EXERCISE DIRECTIONS: Where the data below begins, start retyping exactly, and end on the line with "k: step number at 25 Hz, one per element", which is included; no picture goes in.

PROVIDED DATA:
_ _ _

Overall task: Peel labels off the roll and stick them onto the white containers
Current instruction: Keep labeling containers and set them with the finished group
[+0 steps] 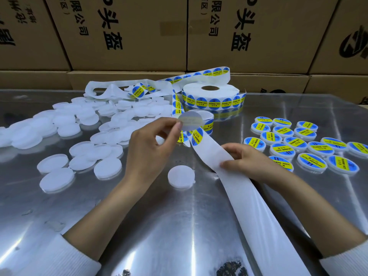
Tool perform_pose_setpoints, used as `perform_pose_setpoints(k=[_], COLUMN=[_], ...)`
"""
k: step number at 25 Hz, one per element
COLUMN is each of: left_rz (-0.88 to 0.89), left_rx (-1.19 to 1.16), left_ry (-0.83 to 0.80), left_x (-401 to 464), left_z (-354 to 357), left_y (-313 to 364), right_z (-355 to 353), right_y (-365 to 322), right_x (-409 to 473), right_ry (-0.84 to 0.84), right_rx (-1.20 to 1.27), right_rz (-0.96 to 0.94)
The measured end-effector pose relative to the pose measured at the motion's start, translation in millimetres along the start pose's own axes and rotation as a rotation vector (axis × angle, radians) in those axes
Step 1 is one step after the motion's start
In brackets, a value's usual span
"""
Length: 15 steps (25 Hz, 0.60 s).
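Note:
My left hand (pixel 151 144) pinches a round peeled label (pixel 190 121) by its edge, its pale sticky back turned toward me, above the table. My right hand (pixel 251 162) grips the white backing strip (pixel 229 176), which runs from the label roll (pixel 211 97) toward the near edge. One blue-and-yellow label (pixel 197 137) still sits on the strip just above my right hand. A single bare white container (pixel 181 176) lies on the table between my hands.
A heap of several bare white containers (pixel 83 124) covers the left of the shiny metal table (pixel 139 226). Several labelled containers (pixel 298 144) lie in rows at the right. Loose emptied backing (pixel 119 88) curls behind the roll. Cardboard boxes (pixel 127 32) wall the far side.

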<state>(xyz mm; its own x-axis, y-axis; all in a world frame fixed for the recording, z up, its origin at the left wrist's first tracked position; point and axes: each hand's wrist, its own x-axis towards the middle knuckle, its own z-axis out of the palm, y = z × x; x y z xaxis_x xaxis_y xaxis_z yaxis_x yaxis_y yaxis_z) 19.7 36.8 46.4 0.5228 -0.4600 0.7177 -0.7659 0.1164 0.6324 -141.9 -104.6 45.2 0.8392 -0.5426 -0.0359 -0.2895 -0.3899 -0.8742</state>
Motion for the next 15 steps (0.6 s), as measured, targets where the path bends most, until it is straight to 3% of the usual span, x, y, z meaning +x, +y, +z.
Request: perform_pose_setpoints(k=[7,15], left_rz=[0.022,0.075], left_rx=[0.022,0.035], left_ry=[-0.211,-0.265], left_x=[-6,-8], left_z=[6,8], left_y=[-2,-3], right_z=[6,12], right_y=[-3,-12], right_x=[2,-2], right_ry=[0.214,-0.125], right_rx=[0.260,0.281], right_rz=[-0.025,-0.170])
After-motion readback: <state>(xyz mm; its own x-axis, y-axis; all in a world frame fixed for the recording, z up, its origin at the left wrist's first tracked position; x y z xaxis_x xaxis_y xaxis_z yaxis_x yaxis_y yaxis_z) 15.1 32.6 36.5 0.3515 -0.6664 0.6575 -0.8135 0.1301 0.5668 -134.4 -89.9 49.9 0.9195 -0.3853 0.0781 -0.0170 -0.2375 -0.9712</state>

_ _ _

FINISHED TASK:
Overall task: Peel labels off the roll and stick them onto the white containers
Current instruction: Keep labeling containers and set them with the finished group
[+0 steps] 
Tool perform_pose_setpoints, used as `perform_pose_setpoints(k=[_], COLUMN=[_], ...)`
"""
k: step number at 25 Hz, one per element

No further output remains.